Here, the story of the suspect who got away, the policeman son who proved his guilt and the hidden legacy of his daughter, the girl who knew too much

Tamar Nais Hodel, the girl on the witness stand at Hollywood’s criminal court, was 14 years old in December 1949, but she seemed older. Involuntarily worldly. A photo taken soon after reveals a kind of Beat Generation Marilyn Monroe: unsmiling, lush-featured, with a platinum blond beehive, big, red lips and a snug white cardigan. She was a smart girl, private school–educated, with rarefied tastes. But Tamar was, without a doubt, tormented.

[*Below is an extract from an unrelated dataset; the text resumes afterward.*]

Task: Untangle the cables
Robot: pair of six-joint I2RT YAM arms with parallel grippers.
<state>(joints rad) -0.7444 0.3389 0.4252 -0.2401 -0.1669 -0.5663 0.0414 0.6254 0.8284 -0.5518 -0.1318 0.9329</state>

And the person who did the tormenting was her father.

George Hodel stared at his daughter from the defendant’s table. He was charged with incest. A doctor with a genius IQ who specialized in venereal disease, Hodel was an admirer of the Marquis de Sade and a friend of movie, literary and art world libertines like John Huston, Man Ray, John Farrow and Henry Miller. Hodel hosted bacchanalian parties in his Mayan temple–styled home, built by Lloyd Wright on Franklin and Normandie, in the L.A. neighborhood now called Los Feliz. It was in that house, prosecutors said, he raped his daughter.

One of the lawyers for the defense, Robert Neeb, grilled Tamar on the stand that day. The defense team’s strategy was to make the girl come across as unstable, a pathological liar. Neeb’s effort to do just that would have unintended consequences that would reverberate for decades.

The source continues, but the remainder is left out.